The Royal College of General Practitioners has already accredited four of Aujla’s modules for inclusion among the optional courses doctors can take for their CPD (Continual Professional Development) requirement. Each module requires about three hours of online learning, which includes clinical papers, a lecture on video, case studies, a quiz, and required and suggested reading links. Then 3 hours of practical cooking, at which a doctor (currently Aujla), a nutritionist and a chef do the teaching, followed by a discussion about clinical cases over lunch, which the participants have just cooked.
Aujla’s courses are essentially those of Culinary Medicine, started in America by Dr Tim Harlan at The Goldring Center for Culinary Medicine at Tulane University. Almost a quarter of medical schools teach them to trainee doctors in the US. There are twenty accredited modules, including courses treating problems like impaired renal function or congestive heart failure. Aujla is slowly adapting them all for the UK.
He’s a long way behind, but it’s a start. I was impressed by Lizzie, one of the participants, who will join a Brighton practice in the autumn, working four days a week. She has already identified a community kitchen where, on her spare day, she will organise cookery courses for her patients. Another participant could see the benefit for his diabetic patients and thinks he might persuade the local authority to support courses for them in the local college. A third told me how important this sort of relaxed, enjoyable intervention with food could be for his patients with eating disorders. “It would be like AA,” he said, “with patients becoming a mutual support group.”

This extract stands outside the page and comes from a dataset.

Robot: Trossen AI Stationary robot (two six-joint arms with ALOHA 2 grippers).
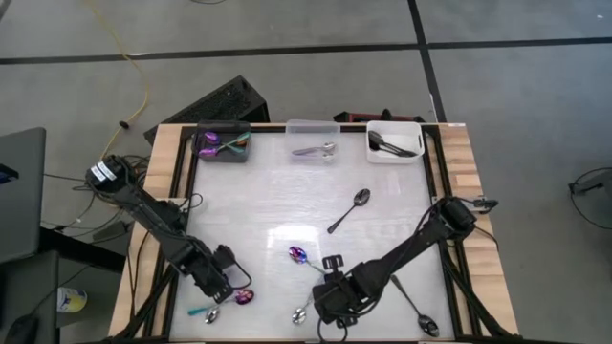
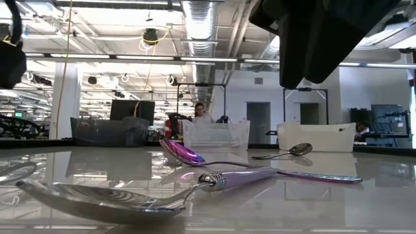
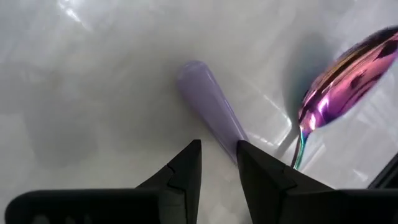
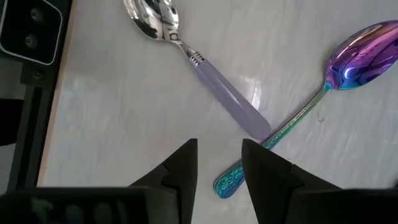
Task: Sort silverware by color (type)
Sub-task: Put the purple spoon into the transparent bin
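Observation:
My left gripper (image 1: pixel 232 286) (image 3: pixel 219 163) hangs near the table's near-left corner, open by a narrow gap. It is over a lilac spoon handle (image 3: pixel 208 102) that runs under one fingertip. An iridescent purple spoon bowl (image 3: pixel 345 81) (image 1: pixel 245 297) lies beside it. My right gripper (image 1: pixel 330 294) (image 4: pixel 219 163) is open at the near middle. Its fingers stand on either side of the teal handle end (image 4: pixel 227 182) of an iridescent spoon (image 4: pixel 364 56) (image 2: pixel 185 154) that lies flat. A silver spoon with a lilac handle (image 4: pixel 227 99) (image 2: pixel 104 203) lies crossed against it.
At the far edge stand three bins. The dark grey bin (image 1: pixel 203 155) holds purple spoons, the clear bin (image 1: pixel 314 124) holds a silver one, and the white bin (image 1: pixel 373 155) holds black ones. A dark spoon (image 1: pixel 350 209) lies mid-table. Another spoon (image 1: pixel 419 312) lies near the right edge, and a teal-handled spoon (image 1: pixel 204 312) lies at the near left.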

If the reaction to this single course is anything to go by it won’t be hard to convince doctors to embrace Culinary Medicine as part of their CPD. I’ll bet it’s the most attractive and fun course on offer. But if we really want to make a difference, it needs to be taught, as in America, at Med School. Sadly, with the ever-increasing demands on teaching time by modern medicine, that’s a big ask.
But the gains could be far-reaching. If doctors thought food could be medicine, they’d not only worry about the diet of their patients at home. Doctors sit on health boards, NHS trusts and hospital management committees. They might start agitating about hospital food too.
But surely, you might say, this is the job of nutritionists, not doctors? There are only 6000 dietitians and qualified nutritionists in this country. It’s a tiny profession and there are just not enough of them to help the millions of patients who could do with their advice. Besides, advice on its own seldom works. We’ve known for centuries — Confucius said it — that the best way to learn is by physically doing: “I hear and I forget, I see and might remember, I do and I understand.”